• [Work instructions] There is one span to output from the data below: the lines starting at the line with "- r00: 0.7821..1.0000" and ending at the line with "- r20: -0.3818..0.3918". Output it exactly, ends included, nothing more.
____
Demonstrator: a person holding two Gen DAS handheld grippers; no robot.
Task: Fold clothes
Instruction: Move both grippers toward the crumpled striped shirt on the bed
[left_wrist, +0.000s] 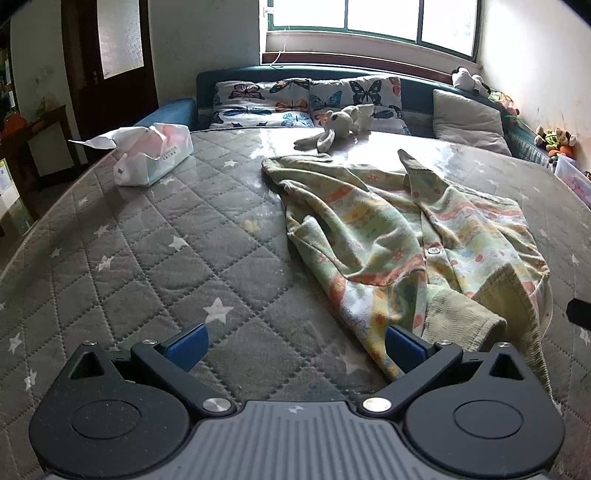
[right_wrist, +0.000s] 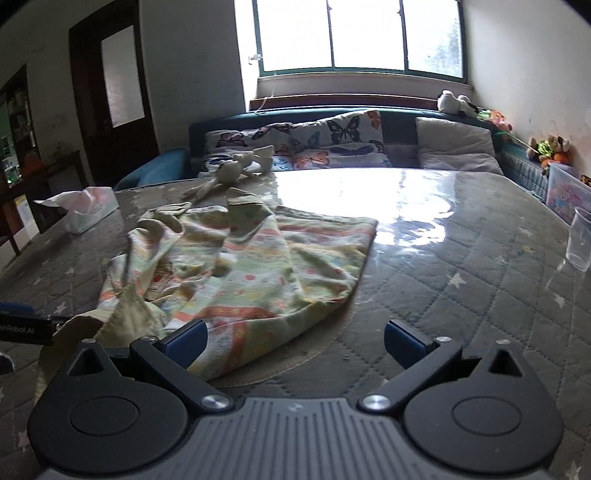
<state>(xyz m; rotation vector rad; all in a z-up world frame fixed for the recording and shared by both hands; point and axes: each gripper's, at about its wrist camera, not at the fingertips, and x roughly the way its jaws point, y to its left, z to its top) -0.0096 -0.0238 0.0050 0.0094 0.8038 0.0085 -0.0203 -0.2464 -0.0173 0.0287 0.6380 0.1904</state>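
Left tongs (left_wrist: 297, 349) spread wide, nothing between the blue pads, low over the quilted star-print surface (left_wrist: 140, 258); the right pad (left_wrist: 404, 347) sits at the near edge of the garment, cannot tell if it touches. Right tongs (right_wrist: 293, 343) also spread wide and empty, left pad (right_wrist: 186, 341) over the garment's near hem, right pad over bare quilt. Garment (left_wrist: 406, 236) is a pale green shirt with orange and yellow print, lying rumpled and unfolded on the surface, right of centre in the left view, left of centre in the right view (right_wrist: 240, 258); buttoned placket visible, one ribbed cuff (left_wrist: 465, 317) at the near end, collar end pointing far. Tip of the left tool (right_wrist: 22, 325) shows at the left edge of the right view, just beside that cuff. Far left on the surface: tissue pack (left_wrist: 155, 155). Far of the shirt: plush rabbit (left_wrist: 332, 129), near the collar. Clear plastic cup (right_wrist: 581, 240) at the right edge. Behind: butterfly-print pillows (left_wrist: 266, 103), grey pillow (left_wrist: 469, 114), window (right_wrist: 358, 37), dark door (left_wrist: 107, 55) on the left.
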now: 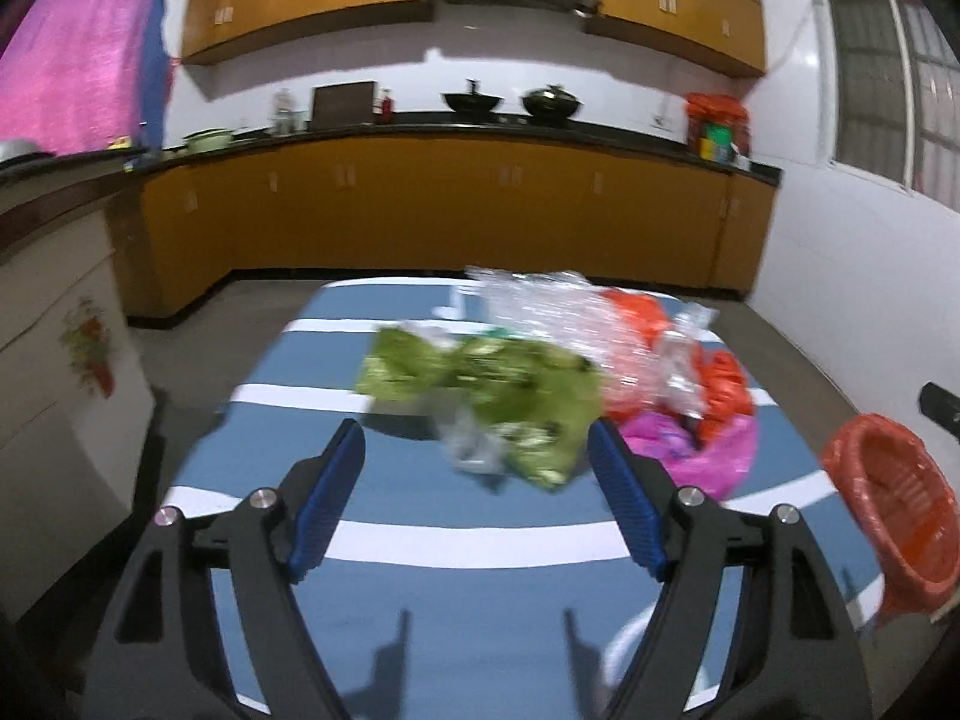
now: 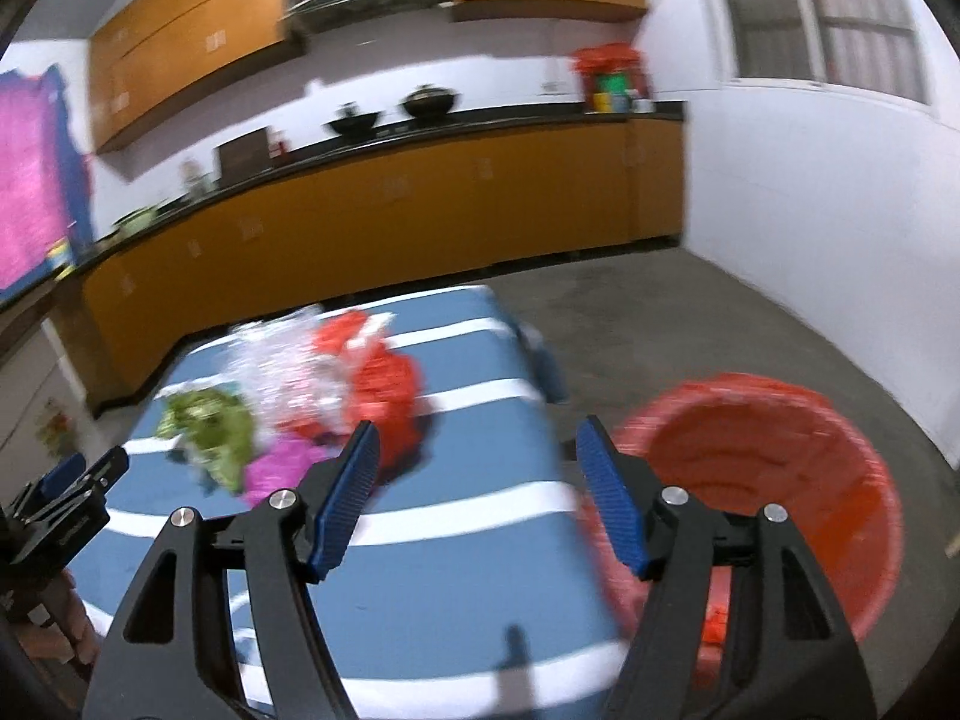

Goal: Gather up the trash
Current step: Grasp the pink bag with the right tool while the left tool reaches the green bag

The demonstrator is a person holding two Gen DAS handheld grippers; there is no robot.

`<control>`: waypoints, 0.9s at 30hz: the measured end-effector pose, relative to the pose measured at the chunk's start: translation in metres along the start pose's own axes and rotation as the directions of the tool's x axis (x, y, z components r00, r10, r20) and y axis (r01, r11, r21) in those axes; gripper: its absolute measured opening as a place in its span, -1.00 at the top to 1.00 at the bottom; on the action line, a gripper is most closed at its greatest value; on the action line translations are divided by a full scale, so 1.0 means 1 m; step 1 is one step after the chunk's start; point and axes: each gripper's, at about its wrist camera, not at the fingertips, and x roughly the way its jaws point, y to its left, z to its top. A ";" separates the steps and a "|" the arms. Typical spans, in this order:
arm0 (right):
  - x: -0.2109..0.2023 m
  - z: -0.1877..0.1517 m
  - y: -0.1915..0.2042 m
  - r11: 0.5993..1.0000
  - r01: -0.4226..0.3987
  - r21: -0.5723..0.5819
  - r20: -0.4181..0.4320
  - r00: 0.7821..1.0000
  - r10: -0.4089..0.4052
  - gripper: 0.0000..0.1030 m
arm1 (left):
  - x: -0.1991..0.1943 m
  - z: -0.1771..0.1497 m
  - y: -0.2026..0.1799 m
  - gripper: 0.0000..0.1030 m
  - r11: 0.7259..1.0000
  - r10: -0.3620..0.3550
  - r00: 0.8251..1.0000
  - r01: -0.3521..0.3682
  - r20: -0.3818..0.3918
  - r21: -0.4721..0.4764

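Where table (image 2: 480, 516) ends, bin (image 2: 780, 480) adjoins.

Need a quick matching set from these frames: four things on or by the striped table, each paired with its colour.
Things:
1. crumpled bag nearest the left claw
2. bin liner
3. claw pads
4. bag at the pile's near right edge

Colours:
A. blue
B. pink
C. green
D. orange-red

Pairs: 1-C, 2-D, 3-A, 4-B
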 end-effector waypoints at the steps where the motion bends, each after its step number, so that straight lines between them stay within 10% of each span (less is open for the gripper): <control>1: 0.005 -0.002 0.011 1.000 -0.016 -0.011 -0.005 1.000 0.016 -0.32 | -0.002 -0.002 0.010 -0.47 1.000 0.010 1.000 -0.010 0.007 -0.011; 27: 0.123 -0.045 0.134 0.963 -0.152 -0.221 -0.255 0.962 0.093 -0.15 | 0.016 -0.002 0.080 -0.74 0.987 0.082 0.996 -0.084 -0.023 -0.139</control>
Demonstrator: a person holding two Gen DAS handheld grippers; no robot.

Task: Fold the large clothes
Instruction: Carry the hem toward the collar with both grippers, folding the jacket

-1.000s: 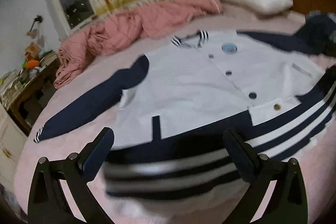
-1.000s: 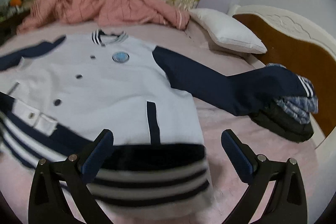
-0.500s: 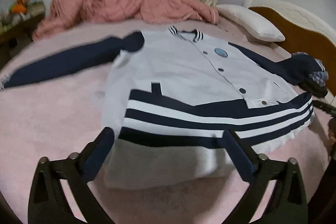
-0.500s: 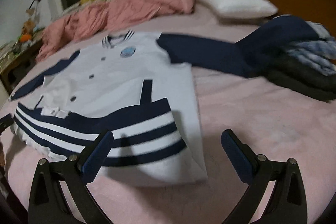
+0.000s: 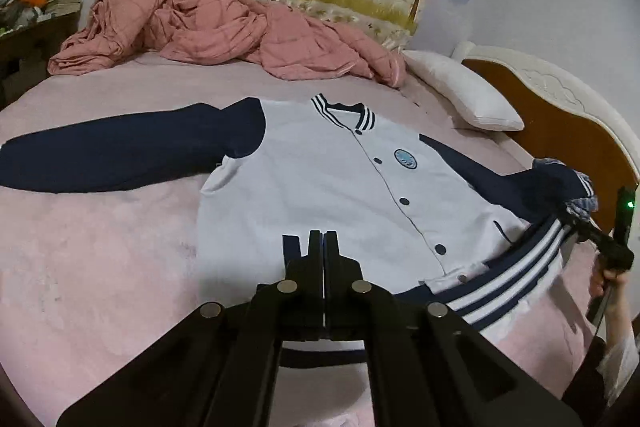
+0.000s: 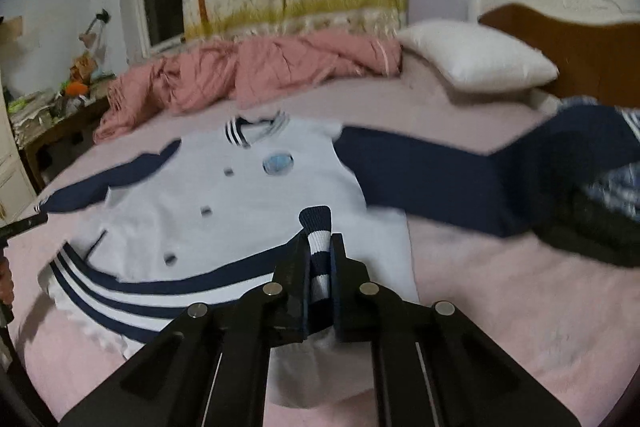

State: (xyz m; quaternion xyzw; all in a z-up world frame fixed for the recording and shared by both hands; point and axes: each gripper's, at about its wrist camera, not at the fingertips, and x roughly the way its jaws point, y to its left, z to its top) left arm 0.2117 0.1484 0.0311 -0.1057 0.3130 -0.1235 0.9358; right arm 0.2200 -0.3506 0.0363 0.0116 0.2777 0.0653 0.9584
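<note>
A white varsity jacket [image 5: 328, 187] with navy sleeves and a navy-and-white striped hem lies face up on the pink bed [image 5: 100, 247]; it also shows in the right wrist view [image 6: 240, 203]. Its striped hem [image 5: 520, 267] is folded up over the white front. My left gripper [image 5: 323, 239] is shut at the jacket's lower left corner; the fabric between its fingers is hidden. My right gripper [image 6: 318, 247] is shut on the striped hem [image 6: 318, 239], which sticks up between its fingers.
A crumpled pink quilt [image 5: 224, 31] lies at the back of the bed. A white pillow [image 5: 464, 95] rests by the wooden headboard [image 5: 560, 131]. Dark folded clothes [image 6: 600, 223] sit under the jacket's right sleeve. A cluttered desk [image 6: 48, 115] stands at the left.
Both grippers were open above the hem and have closed. The right one now pinches the striped hem, and the left one is shut at the jacket's lower left corner.
</note>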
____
• [Answer to this problem]
  - r00: 0.7821..1.0000
  - r10: -0.4089..0.4052
  - gripper: 0.0000..0.1030 m
arm1 (left):
  - x: -0.1991..0.1943 m
  - z: -0.1771..0.1497 m
  - y: -0.2026..0.1799 m
  - gripper: 0.0000..0.1030 m
  - r11: 0.7259..1.0000
  - r10: -0.3620..0.3550
  - r00: 0.8251..1.0000
  - r01: -0.3521..0.3682
  - r20: -0.3818..0.3918

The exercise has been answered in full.